RapidPlan™ Knowledge-Based Planning: Clinical Adoption Takes Off

RapidPlan™ knowledge-based planning is helping clinicians at centers around the world achieve greater consistency, efficiency, and quality in radiotherapy treatment planning. RapidPlan streamlines the planning process by using shared clinical knowledge to provide estimated dose volume histograms that can be used as a guideline and starting point. Planners can use shared models or create their own to reflect preferred treatment methodologies and protocols. This can reduce or even eliminate the need for multiple, time-consuming iterations when producing treatment plans.

“Delivering high-quality treatments with advanced techniques like volumetric modulated arc therapy (VMAT) or image-guided radiotherapy can be a challenge,” says Catherine Khamphan, PhD, medical physicist with the Institut Sainte Catherine in Avignon, France. “RapidPlan knowledge-based planning is a powerful tool that aggregates information from existing treatment plans to estimate an optimized and achievable dose distribution for new patients. Carefully implemented, it can improve treatment quality and efficiency. The time savings are significant.”

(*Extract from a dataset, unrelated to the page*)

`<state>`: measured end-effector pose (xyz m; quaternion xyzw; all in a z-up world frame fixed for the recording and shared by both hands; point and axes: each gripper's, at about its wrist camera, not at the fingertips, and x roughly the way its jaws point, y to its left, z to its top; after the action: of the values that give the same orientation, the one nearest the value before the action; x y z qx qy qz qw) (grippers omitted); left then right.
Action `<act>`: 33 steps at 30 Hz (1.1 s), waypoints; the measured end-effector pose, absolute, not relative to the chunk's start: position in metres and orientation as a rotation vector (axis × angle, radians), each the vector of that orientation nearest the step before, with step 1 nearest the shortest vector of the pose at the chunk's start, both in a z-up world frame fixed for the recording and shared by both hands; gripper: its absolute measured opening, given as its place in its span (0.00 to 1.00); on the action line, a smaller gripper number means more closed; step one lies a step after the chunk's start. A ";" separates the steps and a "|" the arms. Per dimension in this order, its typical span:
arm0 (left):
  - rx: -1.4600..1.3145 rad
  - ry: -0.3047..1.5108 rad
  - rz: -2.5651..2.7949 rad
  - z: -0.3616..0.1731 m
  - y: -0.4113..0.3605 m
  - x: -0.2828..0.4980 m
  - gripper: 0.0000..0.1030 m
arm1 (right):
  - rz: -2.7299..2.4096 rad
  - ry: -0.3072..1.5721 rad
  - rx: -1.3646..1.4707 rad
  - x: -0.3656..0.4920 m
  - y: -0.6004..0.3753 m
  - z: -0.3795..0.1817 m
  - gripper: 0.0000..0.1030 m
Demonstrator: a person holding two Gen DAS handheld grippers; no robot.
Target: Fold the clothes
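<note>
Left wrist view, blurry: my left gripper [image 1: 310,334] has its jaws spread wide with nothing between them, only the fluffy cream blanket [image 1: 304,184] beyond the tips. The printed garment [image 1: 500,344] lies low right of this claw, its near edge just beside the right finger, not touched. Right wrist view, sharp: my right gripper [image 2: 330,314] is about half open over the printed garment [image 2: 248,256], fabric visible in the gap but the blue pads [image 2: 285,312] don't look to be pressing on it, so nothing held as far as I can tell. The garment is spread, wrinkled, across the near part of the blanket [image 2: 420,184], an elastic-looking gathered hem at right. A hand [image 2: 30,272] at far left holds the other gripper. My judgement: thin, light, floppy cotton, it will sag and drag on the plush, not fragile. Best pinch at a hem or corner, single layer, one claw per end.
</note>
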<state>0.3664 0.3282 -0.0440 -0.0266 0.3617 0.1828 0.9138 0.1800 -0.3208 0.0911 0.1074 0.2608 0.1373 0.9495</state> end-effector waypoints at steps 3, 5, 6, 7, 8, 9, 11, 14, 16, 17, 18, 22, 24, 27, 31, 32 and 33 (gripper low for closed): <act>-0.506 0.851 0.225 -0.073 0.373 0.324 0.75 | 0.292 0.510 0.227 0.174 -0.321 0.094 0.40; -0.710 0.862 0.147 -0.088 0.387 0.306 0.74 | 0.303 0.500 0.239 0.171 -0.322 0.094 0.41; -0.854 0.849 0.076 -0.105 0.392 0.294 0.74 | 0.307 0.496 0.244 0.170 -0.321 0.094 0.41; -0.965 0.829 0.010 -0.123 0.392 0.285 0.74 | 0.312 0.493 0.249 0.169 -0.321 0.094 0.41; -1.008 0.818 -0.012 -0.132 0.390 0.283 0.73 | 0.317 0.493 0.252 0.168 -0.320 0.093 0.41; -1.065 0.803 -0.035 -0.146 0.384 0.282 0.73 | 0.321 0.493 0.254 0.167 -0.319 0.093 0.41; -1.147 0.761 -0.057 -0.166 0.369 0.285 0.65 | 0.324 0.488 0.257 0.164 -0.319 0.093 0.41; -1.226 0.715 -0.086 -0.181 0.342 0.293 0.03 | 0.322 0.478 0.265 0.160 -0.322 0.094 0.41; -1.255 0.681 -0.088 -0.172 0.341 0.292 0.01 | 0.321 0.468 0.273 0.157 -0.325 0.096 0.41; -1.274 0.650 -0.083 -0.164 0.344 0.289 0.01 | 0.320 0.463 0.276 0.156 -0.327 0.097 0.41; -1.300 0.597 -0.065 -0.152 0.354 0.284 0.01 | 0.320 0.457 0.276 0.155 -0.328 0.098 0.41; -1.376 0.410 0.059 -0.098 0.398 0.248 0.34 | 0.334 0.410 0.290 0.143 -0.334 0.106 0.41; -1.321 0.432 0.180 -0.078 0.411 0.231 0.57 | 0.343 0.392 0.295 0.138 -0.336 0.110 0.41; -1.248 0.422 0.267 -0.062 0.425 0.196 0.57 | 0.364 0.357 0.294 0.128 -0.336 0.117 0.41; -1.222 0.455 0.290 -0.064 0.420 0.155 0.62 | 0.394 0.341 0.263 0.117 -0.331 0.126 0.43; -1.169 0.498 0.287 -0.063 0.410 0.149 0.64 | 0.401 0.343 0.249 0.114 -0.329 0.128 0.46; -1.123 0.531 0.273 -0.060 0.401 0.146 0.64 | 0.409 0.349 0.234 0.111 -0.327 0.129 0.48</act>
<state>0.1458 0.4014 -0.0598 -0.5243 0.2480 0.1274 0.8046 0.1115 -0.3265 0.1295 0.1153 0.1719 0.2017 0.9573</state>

RapidPlan also helps to bridge the experience gap. “It enables more homogeneous plan quality across different planners,” Khamphan says, adding that without such a tool, plans created manually might not do as well sparing organs-at-risk (OAR) or covering the target. “RapidPlan helps us avoid the use of such suboptimal plans.”

French Team Develops RapidPlan Models for Treating Head & Neck and Prostate Cancer

Khamphan and her colleague, medical physicist Veronique Bodez, PhD, initially focused their efforts on creating RapidPlan models for two disease sites: head & neck and prostate.

“We had in-house guidelines that we were using; but we still found inhomogeneities in our datasets, such as structure definitions and clinical trade-offs, especially for hear & neck treatments,” said Khamphan. “RapidPlan helped us to correct this. We quickly found that implementing RapidPlan amounted to a ‘quality assurance’ for our practice.”

Khamphan and her colleagues measured the efficacy of their RapidPlan models by looking at the number of optimizations needed to reach clinical goals. They discovered that, with RapidPlan, one optimization was often enough, while a planner working manually sometimes must generate five or more.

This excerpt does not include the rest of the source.